As we just said, Purusha
also shows up as the first shape for the
sphere to crystallize into when we are
at the beginning of the spectrum. Therefore,
the One, being a manifestation of all
conscious entities, must crystallize down
into the world of form as Purusha, and
any entity must again attain the level
of Purusha to return to the One at the
end of the cycle. The next image from
Lawlor’s Sacred Geometry shows how
you would draw an icosahedron in two dimensions,
using a compass and straightedge.
Figure 3.3 – The
icosahedron, as drawn in two dimensions
with a compass and straightedge. (From
Sacred Geometry)
Before we assert that the
Hindu culture was sexist and male-driven,
assigning masculinity to all the best
spiritual forces in life, realize that
there is a yin to our yang. The universal
feminine force is referred to as Prakriti,
and is identified as the dodecahedron,
or the sixth density.
Figure 3.4 – The
dodecahedron, known as the feminine goddess
“Prakriti” to the ancient
Rama empire. (From Sacred Geometry)
In fact, it appears that
each density can be considered as having
either “male” or “female”
qualities, the second being female, third
male, fourth female, fifth male, et cetera.
Let us not forget that the Oneness is
a combination of both genders in Unity.
Thus, as Purusha starts as female in the
second density, we see that it is, indeed,
a father / mother god, also encompassing
the feminine, or Prakriti archetype within
itself. Once we read further into the
design and understand the metaphysical
and spiritual properties of the dimensions,
their “genders” will make
tremendously good sense. Other than the
sphere, we can see that Purusha and Prakriti
are the two highest shapes in the spectrum,
so it makes sense, in some way, that these
two shapes themselves could have been
personified as gods and goddesses. These
higher realms are clearly something we
can aspire to, and these are, essentially,
conscious shapes.
Our own home is currently
in shape number 3. This, the octahedron,
is the vibratory level that provides the
invisible background framework for the
energy that all of our atoms and molecules
are created from. Rod Johnson, whose sacred
geometry model of quantum physics covered
in Volume III, has asserted that the massless
"neutrinos" that have been observed
in the laboratory could well be octahedrons.
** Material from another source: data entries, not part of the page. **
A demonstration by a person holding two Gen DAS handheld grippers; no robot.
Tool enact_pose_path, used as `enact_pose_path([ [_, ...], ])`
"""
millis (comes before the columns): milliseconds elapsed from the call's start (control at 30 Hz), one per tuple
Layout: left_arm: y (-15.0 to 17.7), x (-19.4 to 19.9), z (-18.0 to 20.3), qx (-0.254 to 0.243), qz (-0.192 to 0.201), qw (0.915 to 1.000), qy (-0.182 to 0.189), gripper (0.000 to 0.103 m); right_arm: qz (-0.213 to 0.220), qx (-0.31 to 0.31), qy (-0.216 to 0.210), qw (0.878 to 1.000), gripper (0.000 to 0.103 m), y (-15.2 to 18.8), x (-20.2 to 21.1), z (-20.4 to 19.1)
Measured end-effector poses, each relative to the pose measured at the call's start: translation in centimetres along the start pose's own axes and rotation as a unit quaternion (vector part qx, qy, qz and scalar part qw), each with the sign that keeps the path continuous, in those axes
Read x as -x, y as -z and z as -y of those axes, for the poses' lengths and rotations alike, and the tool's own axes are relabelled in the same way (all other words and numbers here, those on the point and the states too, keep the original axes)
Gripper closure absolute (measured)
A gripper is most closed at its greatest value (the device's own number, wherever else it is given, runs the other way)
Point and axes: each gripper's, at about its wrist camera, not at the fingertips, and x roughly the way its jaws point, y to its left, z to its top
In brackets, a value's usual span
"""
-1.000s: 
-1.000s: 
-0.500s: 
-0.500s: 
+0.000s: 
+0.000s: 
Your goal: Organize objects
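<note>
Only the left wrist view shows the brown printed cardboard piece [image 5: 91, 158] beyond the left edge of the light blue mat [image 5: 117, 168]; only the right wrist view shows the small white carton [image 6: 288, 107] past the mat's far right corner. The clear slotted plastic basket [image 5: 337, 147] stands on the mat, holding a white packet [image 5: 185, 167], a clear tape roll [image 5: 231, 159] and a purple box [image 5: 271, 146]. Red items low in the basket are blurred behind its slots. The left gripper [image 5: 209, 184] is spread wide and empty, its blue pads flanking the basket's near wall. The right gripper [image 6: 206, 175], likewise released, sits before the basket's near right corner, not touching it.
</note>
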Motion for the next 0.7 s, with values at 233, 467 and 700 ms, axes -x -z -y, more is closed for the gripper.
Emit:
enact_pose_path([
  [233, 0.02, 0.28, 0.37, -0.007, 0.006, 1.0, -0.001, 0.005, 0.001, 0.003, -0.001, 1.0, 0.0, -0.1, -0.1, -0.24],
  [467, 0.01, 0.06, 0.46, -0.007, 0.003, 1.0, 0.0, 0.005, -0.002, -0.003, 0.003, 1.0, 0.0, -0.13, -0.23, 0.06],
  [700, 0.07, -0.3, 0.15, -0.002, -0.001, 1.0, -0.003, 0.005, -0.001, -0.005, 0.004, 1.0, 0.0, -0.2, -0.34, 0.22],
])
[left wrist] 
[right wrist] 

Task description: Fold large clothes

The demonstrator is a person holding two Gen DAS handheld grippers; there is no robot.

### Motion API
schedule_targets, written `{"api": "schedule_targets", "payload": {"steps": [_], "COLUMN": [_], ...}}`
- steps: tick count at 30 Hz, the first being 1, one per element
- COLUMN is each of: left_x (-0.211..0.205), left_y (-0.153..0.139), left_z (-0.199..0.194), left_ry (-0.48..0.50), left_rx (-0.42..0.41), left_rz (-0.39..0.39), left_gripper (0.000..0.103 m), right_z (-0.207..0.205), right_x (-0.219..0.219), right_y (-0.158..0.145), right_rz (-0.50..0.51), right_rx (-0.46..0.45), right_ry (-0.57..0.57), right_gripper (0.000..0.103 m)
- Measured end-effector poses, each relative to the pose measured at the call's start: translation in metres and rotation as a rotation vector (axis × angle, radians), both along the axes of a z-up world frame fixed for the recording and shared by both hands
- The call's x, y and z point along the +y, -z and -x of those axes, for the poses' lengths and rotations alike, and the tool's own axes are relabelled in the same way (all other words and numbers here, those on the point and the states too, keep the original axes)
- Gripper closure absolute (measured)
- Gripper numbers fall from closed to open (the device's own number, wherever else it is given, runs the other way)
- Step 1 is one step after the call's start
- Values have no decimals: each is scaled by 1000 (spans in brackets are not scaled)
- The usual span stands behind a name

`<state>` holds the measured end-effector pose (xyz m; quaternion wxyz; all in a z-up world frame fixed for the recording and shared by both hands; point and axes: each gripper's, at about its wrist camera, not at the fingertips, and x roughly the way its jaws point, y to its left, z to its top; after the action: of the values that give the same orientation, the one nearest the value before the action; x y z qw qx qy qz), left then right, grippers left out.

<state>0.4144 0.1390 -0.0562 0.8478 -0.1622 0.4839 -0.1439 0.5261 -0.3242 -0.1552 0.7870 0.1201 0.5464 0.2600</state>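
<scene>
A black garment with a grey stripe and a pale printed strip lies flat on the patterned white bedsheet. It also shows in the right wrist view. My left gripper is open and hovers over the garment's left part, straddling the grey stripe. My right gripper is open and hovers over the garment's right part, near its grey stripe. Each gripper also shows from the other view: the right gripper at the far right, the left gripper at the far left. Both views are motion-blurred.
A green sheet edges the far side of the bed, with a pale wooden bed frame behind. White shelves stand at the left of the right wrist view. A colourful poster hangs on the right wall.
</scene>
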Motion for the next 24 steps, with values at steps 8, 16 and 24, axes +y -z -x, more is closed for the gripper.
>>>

However, more often than not these vibrations
would remain undetectable, as they are
only the underlying framework of reality,
not the actual reality itself. When you
look at a finished skyscraper, you don't
see the I-beams. Similarly, we don't see
the "zero-point energy" that
creates "virtual particles"
of protons, neutrons and electrons which
constantly wink in and out of existence,
but yet we know that it must exist. Therefore,
the ancient physics would teach us that
this shape represents the fundamental
background for all matter in our "density."
This is the forgotten ancient teaching.
It is important to realize that this is
only a general rule, as within our own
density we see evidence of all the Platonic
Solids, representing the different “sub-densities.”
We need all of them in place to be able
to build physical matter – but the
strongest one in third-density is the
octahedron.
Figure 3.5 – The
octahedron, which is the underlying geometry
of our own “third density.”
To look at just the top
half of an octahedron, we can easily see
that it is identical to the shape of the
Egyptian Great Pyramid. With the full
physics model in place, this simple fact
will clearly illustrate that all pyramids
were designed in order to be able to focus
this geometric energy of the aether, much
as would a funnel direct a flow of water.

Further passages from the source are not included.